Şimdiye kadar kullanılan Covid aşılarının yeni varyant üzerindeki etkisinin neredeyse yok denecek kadar az olduğunu söyleyen Azap, “Bu sene dolaşması beklenen Omicron alt varyantına karşı protein ve RNA aşıları geliştirildi. Eylül ayı ortalarından itibaren Amerika Birleşik Devletleri ve Kuzey Avrupa ülkelerinde kullanıma girmesi bekleniyor. Yeni varyantın, XBB’den biraz daha farklı olmasıyla beraber XBB’ye karşı aşılanmanın, bu varyanta karşı da koruma sağlayacağı düşünülüyor.” ifadelerini kullandı.
“ÜLKEMİZE YENİ AŞI GELMEYEBİLİR”
Covid’in sık sık ortaya çıkan varyantlarına karşı her ne kadar yeni aşı çalışmaları yapılsa da bu aşıların ülkemize gelmeme olasılığı olduğuna dikkat çeken Azap, “Ülkemize yeni aşı gelmemesi durumunda ilk varyant için hazırlanmış aşı bizi daha az koruyacak. Eğer kişi risk grubunda ve son aşısı 6 ayı geçmişse aşı olabilir ama genç ve erişkinlerin, daha önce COVİD aşılarını tamamlamış veya COVİD hastalığı geçirmiş kişilerin, yeni varyant aşıları gelene kadar beklemeleri daha doğru olur. Ayrıca bağışıklığı baskılanmış kişilerin son aşıları 6 ayı geçtiyse, eski varyantla da olsa aşı olmalarında fayda var.” dedi.

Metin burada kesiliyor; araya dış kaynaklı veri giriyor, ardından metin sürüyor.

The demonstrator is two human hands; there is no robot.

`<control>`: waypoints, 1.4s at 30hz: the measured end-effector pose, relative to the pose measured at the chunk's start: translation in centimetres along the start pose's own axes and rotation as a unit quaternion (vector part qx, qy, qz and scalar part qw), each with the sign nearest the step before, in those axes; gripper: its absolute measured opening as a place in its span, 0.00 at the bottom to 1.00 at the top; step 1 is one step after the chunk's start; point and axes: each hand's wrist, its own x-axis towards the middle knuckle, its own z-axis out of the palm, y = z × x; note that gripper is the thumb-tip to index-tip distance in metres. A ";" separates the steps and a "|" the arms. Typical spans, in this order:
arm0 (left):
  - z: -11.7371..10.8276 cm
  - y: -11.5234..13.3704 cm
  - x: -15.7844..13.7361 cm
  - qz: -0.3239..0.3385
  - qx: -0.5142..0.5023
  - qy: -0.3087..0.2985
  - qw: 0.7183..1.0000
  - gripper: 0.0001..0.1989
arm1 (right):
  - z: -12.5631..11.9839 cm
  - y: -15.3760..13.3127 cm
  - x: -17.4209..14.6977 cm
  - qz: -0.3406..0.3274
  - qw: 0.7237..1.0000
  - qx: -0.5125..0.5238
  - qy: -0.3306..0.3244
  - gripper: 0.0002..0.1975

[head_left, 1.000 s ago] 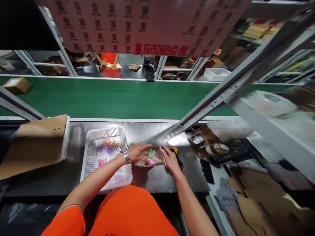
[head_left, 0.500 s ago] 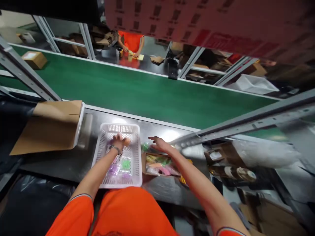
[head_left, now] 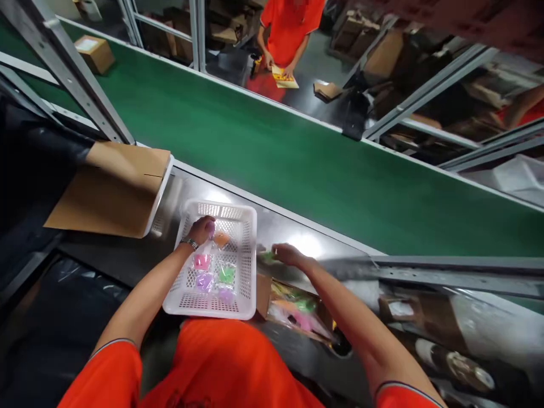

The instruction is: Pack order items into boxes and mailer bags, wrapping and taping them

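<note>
In the head view, my left hand (head_left: 199, 231) is closed on a small purple packet (head_left: 210, 228) inside the white plastic basket (head_left: 178, 305). Beneath and around it lie an orange packet (head_left: 221, 239), a pink packet (head_left: 202, 261), a green packet (head_left: 226, 275) and purple ones, all in clear wrapping. To the right of the basket, my right hand (head_left: 288, 254) pinches another green packet (head_left: 267, 256) just above the metal table. Below that hand stands an open cardboard box (head_left: 263, 290) with several colourful packets in it.
A green conveyor belt (head_left: 297, 164) runs across beyond the table, carrying a brown carton (head_left: 96, 55). Flat cardboard (head_left: 114, 192) lies at the left. Metal posts (head_left: 80, 79) rise on both sides. Across the belt, a person in orange (head_left: 289, 34) handles a yellow packet.
My left hand has picked up a purple packet in the basket. The right hand has closed on a green packet beside the basket. The view has turned and tilted.
</note>
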 end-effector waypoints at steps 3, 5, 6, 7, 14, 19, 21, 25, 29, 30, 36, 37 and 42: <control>-0.9 3.2 -3.2 0.059 -0.088 0.050 0.993 0.21 | -4.5 0.7 -4.8 0.015 0.997 0.058 0.041 0.10; -0.3 6.6 -6.4 0.125 -0.160 0.072 0.977 0.22 | -6.8 0.5 -10.2 0.007 0.990 0.100 0.097 0.15; 0.6 8.6 -8.2 0.161 -0.183 0.066 0.968 0.25 | -7.4 0.1 -13.2 -0.005 0.987 0.109 0.121 0.16; 1.7 10.6 -10.1 0.198 -0.192 0.047 0.960 0.28 | -7.5 -0.3 -16.2 -0.017 0.984 0.107 0.138 0.15; 12.3 21.3 -16.9 0.389 0.063 -0.200 0.897 0.25 | 1.6 0.0 -27.9 -0.008 0.988 0.086 0.127 0.20; 13.8 21.2 -17.6 0.367 0.170 -0.195 0.893 0.40 | 6.2 0.4 -28.1 0.006 0.962 0.114 0.246 0.31; 13.9 20.9 -17.9 0.372 0.180 -0.196 0.889 0.42 | 6.8 -0.3 -27.4 -0.011 0.963 0.109 0.245 0.30; 13.4 19.5 -18.0 0.396 0.124 -0.194 0.889 0.47 | 7.1 -1.4 -24.6 -0.024 0.984 0.101 0.145 0.27; 10.0 13.8 -17.0 0.372 0.073 -0.150 0.913 0.42 | 6.0 -1.4 -22.4 -0.007 0.998 0.039 0.050 0.27; 8.7 11.7 -16.6 0.328 0.086 -0.147 0.929 0.41 | 5.5 -1.6 -22.2 0.001 0.998 0.012 0.060 0.25; 3.0 0.1 -14.6 0.088 0.192 -0.181 0.961 0.64 | 5.7 -9.9 -20.9 -0.058 0.962 0.048 0.261 0.24; 2.9 -0.9 -14.5 0.072 0.204 -0.191 0.957 0.66 | 6.6 -12.2 -19.8 -0.086 0.967 0.074 0.228 0.24; 4.2 -2.9 -13.9 0.087 0.214 -0.234 0.944 0.60 | 12.6 -20.8 -10.8 -0.005 0.999 0.015 -0.051 0.42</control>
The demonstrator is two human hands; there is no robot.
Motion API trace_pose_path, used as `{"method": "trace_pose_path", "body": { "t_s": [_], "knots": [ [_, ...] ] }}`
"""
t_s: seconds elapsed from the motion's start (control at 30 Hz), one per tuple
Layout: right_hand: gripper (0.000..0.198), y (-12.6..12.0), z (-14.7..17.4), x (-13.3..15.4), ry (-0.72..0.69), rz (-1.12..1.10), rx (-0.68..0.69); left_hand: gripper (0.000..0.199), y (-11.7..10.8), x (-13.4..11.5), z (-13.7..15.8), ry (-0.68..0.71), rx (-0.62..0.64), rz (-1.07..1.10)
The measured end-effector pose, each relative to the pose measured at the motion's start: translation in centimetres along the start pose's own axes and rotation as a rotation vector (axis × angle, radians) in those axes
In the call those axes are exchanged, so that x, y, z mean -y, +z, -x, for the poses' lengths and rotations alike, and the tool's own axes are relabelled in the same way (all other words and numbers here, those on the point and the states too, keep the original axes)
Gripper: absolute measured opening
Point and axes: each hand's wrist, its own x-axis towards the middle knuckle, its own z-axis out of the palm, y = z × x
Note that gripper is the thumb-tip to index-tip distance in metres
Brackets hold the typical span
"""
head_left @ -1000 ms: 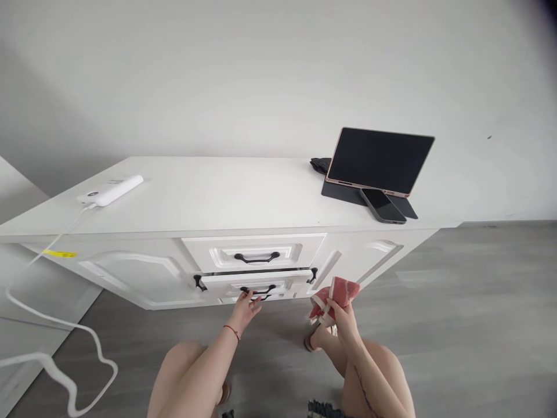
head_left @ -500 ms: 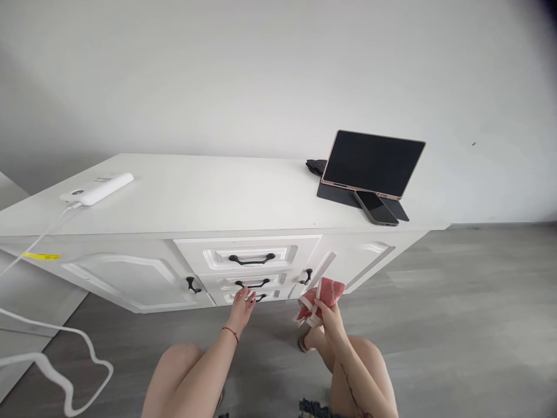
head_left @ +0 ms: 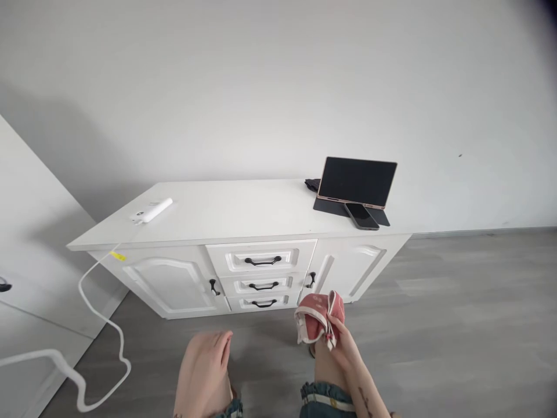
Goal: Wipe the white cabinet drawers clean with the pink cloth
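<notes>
My right hand (head_left: 346, 348) is closed on the edge of a red cloth drawstring pouch (head_left: 314, 310) with pale trim. Thin cords and a small red bead dangle from it beside my fingers. The pouch hangs above my right knee, in front of the white cabinet (head_left: 261, 235). At the lower left, my left hand (head_left: 213, 348) lies on my left knee, its fingers laid out flat and partly blending with the skin of the leg; nothing shows in it. The middle column of drawers (head_left: 263, 273) with black handles is closed.
On the cabinet top stand a tablet-like screen (head_left: 357, 181) on a dark stand, a phone (head_left: 362, 216) and a black cloth item (head_left: 312, 184). A white device (head_left: 154, 210) at left trails a white cable (head_left: 102, 316). A tall white cabinet (head_left: 35, 232) stands at far left.
My left hand has moved back from the drawer handles to my knee. The pouch in my right hand is turned and spread wider. My view has shifted back, showing more of the left side.
</notes>
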Motion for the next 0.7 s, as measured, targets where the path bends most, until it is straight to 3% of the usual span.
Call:
{"method": "trace_pose_path", "body": {
  "t_s": [0.07, 0.2, 0.3, 0.47, 0.7],
  "knots": [
    [0.032, -0.1, 1.7, -0.1, 0.078, -0.063, 0.041, 0.019, -0.2, 0.2, 1.3, -0.042, 0.012, -0.014],
    [0.045, 0.9, 4.5, -0.4, -0.035, -0.089, 0.069, 0.021, -0.6, 0.5, 2.0, -0.107, -0.043, -0.031],
    [0.043, 2.0, 5.7, -0.1, -0.012, -0.040, 0.140, 0.018, -1.3, 0.7, 2.0, -0.081, -0.084, -0.044],
    [0.051, 2.6, 6.0, 0.8, -0.017, -0.087, 0.174, 0.020, -2.1, 1.5, 2.6, -0.030, -0.078, -0.102],
    [0.063, 0.9, 5.7, 0.9, 0.031, -0.162, 0.177, 0.024, -1.2, 4.9, 4.8, -0.133, -0.083, -0.026]
  ]
}}
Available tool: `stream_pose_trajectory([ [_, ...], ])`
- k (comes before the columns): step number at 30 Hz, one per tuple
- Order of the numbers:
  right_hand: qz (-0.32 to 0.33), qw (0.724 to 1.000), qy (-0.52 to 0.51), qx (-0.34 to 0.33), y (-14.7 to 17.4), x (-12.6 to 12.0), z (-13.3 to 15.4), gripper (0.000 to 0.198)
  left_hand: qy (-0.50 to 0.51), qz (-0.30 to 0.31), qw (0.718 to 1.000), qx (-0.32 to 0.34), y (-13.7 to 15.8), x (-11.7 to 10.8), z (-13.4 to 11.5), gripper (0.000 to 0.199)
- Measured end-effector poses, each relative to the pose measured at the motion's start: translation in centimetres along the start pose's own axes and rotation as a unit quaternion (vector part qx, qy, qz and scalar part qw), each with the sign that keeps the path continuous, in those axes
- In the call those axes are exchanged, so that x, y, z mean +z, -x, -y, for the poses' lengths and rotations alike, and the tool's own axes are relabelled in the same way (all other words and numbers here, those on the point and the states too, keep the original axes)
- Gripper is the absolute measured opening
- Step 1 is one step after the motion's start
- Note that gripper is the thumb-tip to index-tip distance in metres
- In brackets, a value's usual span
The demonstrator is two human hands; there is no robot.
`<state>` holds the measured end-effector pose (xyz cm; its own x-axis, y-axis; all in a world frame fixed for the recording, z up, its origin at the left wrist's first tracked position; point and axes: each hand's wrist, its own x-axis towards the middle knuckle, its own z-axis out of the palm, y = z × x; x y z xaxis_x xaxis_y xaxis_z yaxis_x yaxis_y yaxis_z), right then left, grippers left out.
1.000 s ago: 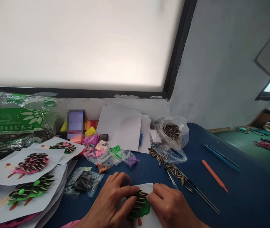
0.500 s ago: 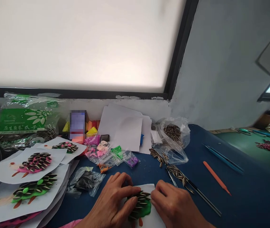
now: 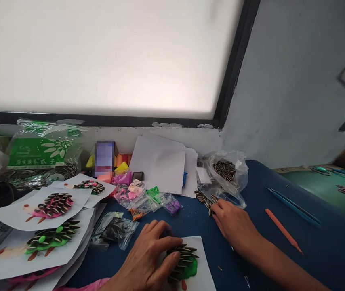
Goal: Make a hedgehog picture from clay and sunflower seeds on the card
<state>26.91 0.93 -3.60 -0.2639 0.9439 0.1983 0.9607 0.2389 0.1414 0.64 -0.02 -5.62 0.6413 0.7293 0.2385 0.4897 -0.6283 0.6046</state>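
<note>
My left hand [image 3: 148,256] rests over a small white sheet [image 3: 204,258] at the bottom middle. Its thumb and index finger press on either side of the striped seeds on a green clay hedgehog [image 3: 192,268], partly hiding it. Brown clay feet show below the green body. Farther up and to the right, my right hand [image 3: 234,226] reaches onto a loose pile of sunflower seeds [image 3: 203,198]. Its fingers are closed together on seeds at the pile's right side, and the fingertips are partly hidden.
Finished hedgehog pictures [image 3: 54,206] lie stacked at left, before a green seed bag [image 3: 33,151]. Clay packets [image 3: 133,190], blank paper [image 3: 160,165] and an open bag of seeds [image 3: 225,171] stand along the wall. An orange tool [image 3: 284,231] and blue tweezers [image 3: 296,208] lie at right.
My right hand has left the hedgehog's right side and moved up and right to the seed pile. My left hand stays on the hedgehog. The view has shifted slightly.
</note>
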Motion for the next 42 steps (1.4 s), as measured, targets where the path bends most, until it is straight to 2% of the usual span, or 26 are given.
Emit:
stream_pose_trajectory([
  [5,0.01,1.0,-0.01,-0.005,-0.4,-0.5,0.4,0.022,0.009,-0.002,1.0,-0.004,0.0,0.0,-0.1,0.038],
  [11,0.01,0.999,0.036,-0.005,-0.7,0.1,0.4,0.019,0.004,-0.003,1.0,0.001,0.0,0.0,-0.1,0.036],
  [18,-0.132,0.989,0.053,-0.052,-1.0,-0.1,-0.1,0.023,0.011,-0.012,1.0,0.006,0.1,0.3,0.1,0.038],
  [23,-0.187,0.979,-0.054,-0.061,0.6,-1.0,1.2,0.024,0.018,-0.012,1.0,0.004,0.0,0.4,0.2,0.034],
  [26,-0.161,0.978,-0.108,-0.072,2.3,-1.1,2.4,0.024,0.018,-0.007,1.0,0.002,-0.1,0.3,0.1,0.034],
  [34,-0.03,0.975,-0.207,-0.077,5.7,-1.0,3.8,0.019,0.019,0.006,1.0,-0.023,0.0,0.0,-0.2,0.033],
  [42,-0.004,0.966,-0.248,-0.069,6.3,-0.7,4.4,0.02,0.017,-0.004,1.0,-0.009,0.1,0.3,0.1,0.033],
])
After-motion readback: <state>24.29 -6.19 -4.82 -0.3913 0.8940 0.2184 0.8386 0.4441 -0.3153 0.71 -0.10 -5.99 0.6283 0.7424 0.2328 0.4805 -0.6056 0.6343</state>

Semptonların, Covid’le her ne kadar benzer olsa da bazı farklılıklar gösterebileceğini de söyleyen Prof. Dr. Alpay Azap, “Çok benzer belirtilere sebep oluyor, her bir varyantın bir semptomu diğerinden bir tık önde oluyor ama belirtilere bakarak hangi varyant olduğunu söyleyemeyiz. Buna mukabil, EG5 varyantında koku almada bozukluklar olduğu söyleniyor. Koku bozukluğu, bireyin EG5 varyantı taşıdığı anlamına gelmiyor olsa da birey, XBB veya BA.2.86 ile de enfekte olmuş olabilir. Yeni varyantın en belirgin özellikleri ise göz kızarıklığı, gözlerde akma ve koku almadaki zorlukların bir miktar fazla olması…” ifadelerini kullandı.
COVİD AŞILARININ YAN ETKİLERİ VAR MI?
Her aşının az da olsa yan etkisi olduğunun altını çizen Azap, “COVID-19 ve grip aşıları hakkında anlatılanlar doğru değil, elbette aşıların yan etkileri var ama bunlar lokal ve geçici yan etkiler.” dedi.